+++ Raw data +++

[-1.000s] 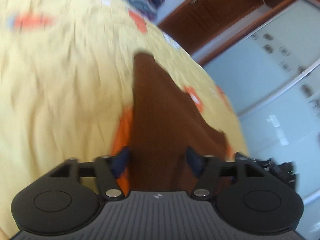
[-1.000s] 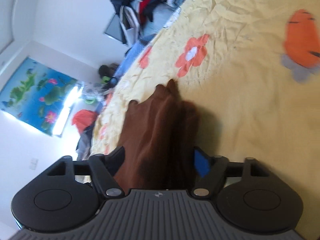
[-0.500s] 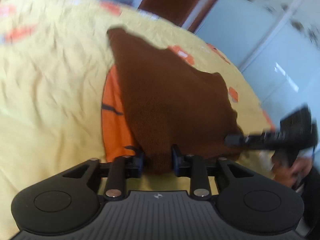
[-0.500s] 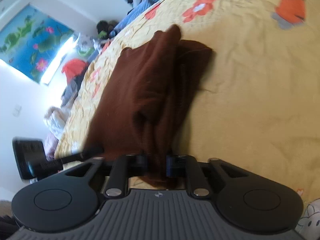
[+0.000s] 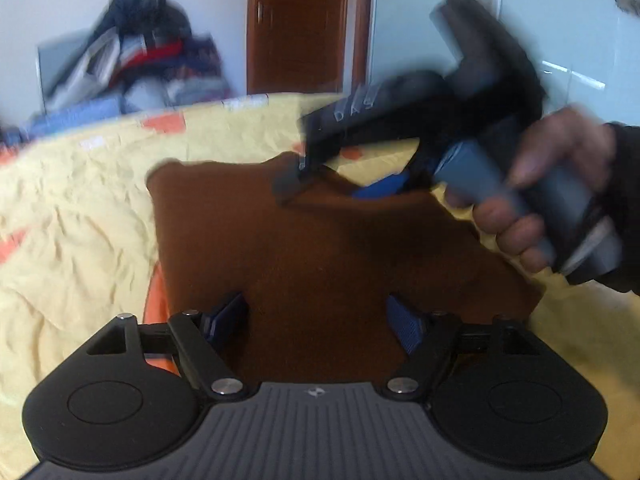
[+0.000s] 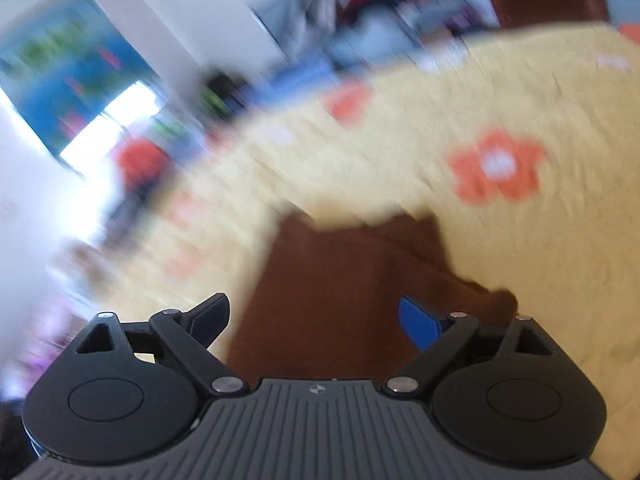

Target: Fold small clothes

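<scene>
A small brown garment (image 5: pixel 320 248) lies folded flat on the yellow bedspread (image 5: pixel 72 216). My left gripper (image 5: pixel 316 316) hovers at its near edge, jaws opening, and the blue pads stand wide apart without pressing the cloth. My right gripper (image 5: pixel 336 186), held by a person's hand (image 5: pixel 536 208), is over the garment's far right corner. In the blurred right wrist view the brown garment (image 6: pixel 340 280) lies below the right gripper (image 6: pixel 314 316), whose jaws are opening with nothing pinched between them.
The yellow bedspread (image 6: pixel 560 260) carries orange flower prints (image 6: pixel 496 168). A pile of clothes (image 5: pixel 132 64) sits beyond the bed's far edge, beside a wooden door (image 5: pixel 304 24) and pale wardrobe panels (image 5: pixel 500 20). A blue poster (image 6: pixel 68 76) hangs on the wall.
Half a second ago both grippers were shut on the brown garment's edge. Both have let go and spread wide, and both views have rolled. The garment now rests flat on the bed.
</scene>
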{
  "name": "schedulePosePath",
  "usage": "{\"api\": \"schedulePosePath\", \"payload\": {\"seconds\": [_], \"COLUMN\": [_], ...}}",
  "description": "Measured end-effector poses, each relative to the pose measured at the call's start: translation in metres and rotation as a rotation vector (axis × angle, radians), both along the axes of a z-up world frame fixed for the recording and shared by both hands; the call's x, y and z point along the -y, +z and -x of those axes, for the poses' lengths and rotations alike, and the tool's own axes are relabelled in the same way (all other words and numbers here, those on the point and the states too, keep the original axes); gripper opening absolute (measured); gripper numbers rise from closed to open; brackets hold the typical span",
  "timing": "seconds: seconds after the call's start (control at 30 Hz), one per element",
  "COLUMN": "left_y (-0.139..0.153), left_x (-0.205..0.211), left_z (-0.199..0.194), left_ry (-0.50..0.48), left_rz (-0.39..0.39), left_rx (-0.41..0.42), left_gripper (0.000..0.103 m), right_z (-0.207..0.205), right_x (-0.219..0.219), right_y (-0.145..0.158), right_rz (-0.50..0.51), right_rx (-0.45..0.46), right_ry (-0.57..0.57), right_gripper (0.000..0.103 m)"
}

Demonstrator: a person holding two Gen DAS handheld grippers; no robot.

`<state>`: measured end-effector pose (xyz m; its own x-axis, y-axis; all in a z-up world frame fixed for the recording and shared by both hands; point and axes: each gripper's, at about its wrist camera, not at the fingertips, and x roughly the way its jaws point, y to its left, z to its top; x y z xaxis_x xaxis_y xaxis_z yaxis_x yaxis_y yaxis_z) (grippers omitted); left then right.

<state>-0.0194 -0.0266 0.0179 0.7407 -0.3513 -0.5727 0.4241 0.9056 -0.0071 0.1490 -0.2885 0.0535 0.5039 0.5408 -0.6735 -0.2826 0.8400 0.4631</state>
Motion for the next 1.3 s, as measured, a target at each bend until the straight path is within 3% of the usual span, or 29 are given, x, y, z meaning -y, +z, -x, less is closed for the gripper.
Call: {"api": "schedulePosePath", "payload": {"seconds": [0.03,0.1,0.2,0.27,0.33,0.4,0.5,0.57,0.6,0.67,0.9,1.03,1.1,1.13,1.17,1.2,1.3], "left_y": [-0.002,-0.003,-0.006,-0.009,-0.009,-0.007,-0.005,-0.005,-0.005,-0.005,-0.005,-0.004,-0.004,-0.004,-0.004,-0.004,-0.001], "left_x": [0.0,0.001,0.001,0.004,0.006,0.007,0.006,0.006,0.006,0.005,0.002,0.001,0.002,0.002,0.003,0.003,-0.008], "left_z": [0.001,0.003,0.004,0.006,0.007,0.008,0.008,0.008,0.008,0.008,0.01,0.01,0.01,0.01,0.01,0.01,0.014], "left_ry": [-0.003,0.0,-0.004,-0.002,0.001,0.001,0.0,0.003,0.004,0.007,0.009,0.009,0.007,0.003,0.001,0.001,0.021], "left_rz": [0.0,0.008,0.007,-0.003,0.007,0.012,0.012,0.017,0.02,0.025,0.034,0.039,0.04,0.04,0.036,0.032,0.056], "left_rx": [0.009,0.013,0.029,0.041,0.04,0.038,0.038,0.038,0.037,0.037,0.038,0.038,0.036,0.037,0.038,0.04,0.06], "left_gripper": [0.08,0.081,0.086,0.088,0.089,0.09,0.09,0.09,0.09,0.09,0.09,0.091,0.092,0.092,0.092,0.092,0.092], "right_z": [0.003,0.001,-0.003,-0.006,-0.008,-0.012,-0.025,-0.038,-0.037,-0.045,-0.037,-0.016,-0.015,-0.019,-0.017,-0.016,-0.016], "right_x": [0.003,0.014,0.003,-0.002,-0.013,-0.032,-0.064,-0.074,-0.072,-0.067,-0.077,-0.059,-0.047,-0.04,-0.03,-0.025,-0.023], "right_y": [-0.005,-0.006,0.008,0.025,0.042,0.048,0.031,0.004,0.001,-0.005,0.01,0.027,0.019,0.006,-0.001,-0.004,0.011], "right_rz": [-0.022,-0.076,0.015,0.06,0.018,-0.002,0.04,0.096,0.074,0.034,0.143,0.073,0.098,0.116,0.085,0.058,0.061], "right_rx": [0.067,0.05,0.014,0.02,0.088,0.086,0.024,-0.037,0.039,0.059,0.097,0.094,0.061,0.028,0.088,0.092,0.033], "right_ry": [0.014,-0.007,0.016,-0.031,-0.003,0.067,0.156,0.156,0.166,0.143,0.123,0.095,0.057,0.039,0.058,0.062,0.0], "right_gripper": [0.087,0.087,0.083,0.079,0.079,0.08,0.081,0.081,0.086,0.086,0.085,0.092,0.098,0.099,0.099,0.099,0.092]}}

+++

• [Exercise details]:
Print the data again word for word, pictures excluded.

• [Exercise response]:
[-1.000s] 
[-1.000s] 
[-0.500s] 
[-0.500s] 
[+0.000s] 
[+0.000s] 

Target: Fold small clothes

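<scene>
A small brown garment (image 5: pixel 320 248) lies folded flat on the yellow bedspread (image 5: pixel 72 216). My left gripper (image 5: pixel 316 316) hovers at its near edge, jaws opening, and the blue pads stand wide apart without pressing the cloth. My right gripper (image 5: pixel 336 186), held by a person's hand (image 5: pixel 536 208), is over the garment's far right corner. In the blurred right wrist view the brown garment (image 6: pixel 340 280) lies below the right gripper (image 6: pixel 314 316), whose jaws are opening with nothing pinched between them.
The yellow bedspread (image 6: pixel 560 260) carries orange flower prints (image 6: pixel 496 168). A pile of clothes (image 5: pixel 132 64) sits beyond the bed's far edge, beside a wooden door (image 5: pixel 304 24) and pale wardrobe panels (image 5: pixel 500 20). A blue poster (image 6: pixel 68 76) hangs on the wall.
Half a second ago both grippers were shut on the brown garment's edge. Both have let go and spread wide, and both views have rolled. The garment now rests flat on the bed.
</scene>
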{
  "name": "schedulePosePath",
  "usage": "{\"api\": \"schedulePosePath\", \"payload\": {\"seconds\": [_], \"COLUMN\": [_], ...}}",
  "description": "Measured end-effector poses, each relative to the pose measured at the call's start: translation in metres and rotation as a rotation vector (axis × angle, radians), both along the axes of a z-up world frame fixed for the recording and shared by both hands; the call's x, y and z point along the -y, +z and -x of those axes, for the poses' lengths and rotations alike, and the tool's own axes are relabelled in the same way (all other words and numbers here, those on the point and the states too, keep the original axes); gripper opening absolute (measured); gripper numbers rise from closed to open; brackets hold the typical span",
  "timing": "seconds: seconds after the call's start (control at 30 Hz), one per element",
  "COLUMN": "left_y (-0.139..0.153), left_x (-0.205..0.211), left_z (-0.199..0.194), left_ry (-0.50..0.48), left_rz (-0.39..0.39), left_rx (-0.41..0.42), left_gripper (0.000..0.103 m), right_z (-0.207..0.205), right_x (-0.219..0.219), right_y (-0.145..0.158), right_rz (-0.50..0.51), right_rx (-0.45..0.46), right_ry (-0.57..0.57), right_gripper (0.000..0.103 m)"
}

Demonstrator: a person holding two Gen DAS handheld grippers; no robot.

`<state>`: measured end-effector pose (xyz m; its own x-axis, y-axis; all in a z-up world frame fixed for the recording and shared by both hands; point and axes: each gripper's, at about its wrist camera, not at the fingertips, and x roughly the way its jaws point, y to its left, z to its top; x y z xaxis_x xaxis_y xaxis_z yaxis_x yaxis_y yaxis_z) (grippers omitted); left then right.

<state>-0.0194 -0.0266 0.0179 0.7407 -0.3513 -0.5727 0.4241 0.9056 -0.0071 0.1490 -0.2885 0.0535 0.5039 0.5408 -0.6735 -0.2826 0.8400 0.4631</state>
Motion for the next 1.3 s, as measured, a target at each bend until the straight path is within 3% of the usual span, or 29 are given, x, y, z meaning -y, +z, -x, less is closed for the gripper.
Call: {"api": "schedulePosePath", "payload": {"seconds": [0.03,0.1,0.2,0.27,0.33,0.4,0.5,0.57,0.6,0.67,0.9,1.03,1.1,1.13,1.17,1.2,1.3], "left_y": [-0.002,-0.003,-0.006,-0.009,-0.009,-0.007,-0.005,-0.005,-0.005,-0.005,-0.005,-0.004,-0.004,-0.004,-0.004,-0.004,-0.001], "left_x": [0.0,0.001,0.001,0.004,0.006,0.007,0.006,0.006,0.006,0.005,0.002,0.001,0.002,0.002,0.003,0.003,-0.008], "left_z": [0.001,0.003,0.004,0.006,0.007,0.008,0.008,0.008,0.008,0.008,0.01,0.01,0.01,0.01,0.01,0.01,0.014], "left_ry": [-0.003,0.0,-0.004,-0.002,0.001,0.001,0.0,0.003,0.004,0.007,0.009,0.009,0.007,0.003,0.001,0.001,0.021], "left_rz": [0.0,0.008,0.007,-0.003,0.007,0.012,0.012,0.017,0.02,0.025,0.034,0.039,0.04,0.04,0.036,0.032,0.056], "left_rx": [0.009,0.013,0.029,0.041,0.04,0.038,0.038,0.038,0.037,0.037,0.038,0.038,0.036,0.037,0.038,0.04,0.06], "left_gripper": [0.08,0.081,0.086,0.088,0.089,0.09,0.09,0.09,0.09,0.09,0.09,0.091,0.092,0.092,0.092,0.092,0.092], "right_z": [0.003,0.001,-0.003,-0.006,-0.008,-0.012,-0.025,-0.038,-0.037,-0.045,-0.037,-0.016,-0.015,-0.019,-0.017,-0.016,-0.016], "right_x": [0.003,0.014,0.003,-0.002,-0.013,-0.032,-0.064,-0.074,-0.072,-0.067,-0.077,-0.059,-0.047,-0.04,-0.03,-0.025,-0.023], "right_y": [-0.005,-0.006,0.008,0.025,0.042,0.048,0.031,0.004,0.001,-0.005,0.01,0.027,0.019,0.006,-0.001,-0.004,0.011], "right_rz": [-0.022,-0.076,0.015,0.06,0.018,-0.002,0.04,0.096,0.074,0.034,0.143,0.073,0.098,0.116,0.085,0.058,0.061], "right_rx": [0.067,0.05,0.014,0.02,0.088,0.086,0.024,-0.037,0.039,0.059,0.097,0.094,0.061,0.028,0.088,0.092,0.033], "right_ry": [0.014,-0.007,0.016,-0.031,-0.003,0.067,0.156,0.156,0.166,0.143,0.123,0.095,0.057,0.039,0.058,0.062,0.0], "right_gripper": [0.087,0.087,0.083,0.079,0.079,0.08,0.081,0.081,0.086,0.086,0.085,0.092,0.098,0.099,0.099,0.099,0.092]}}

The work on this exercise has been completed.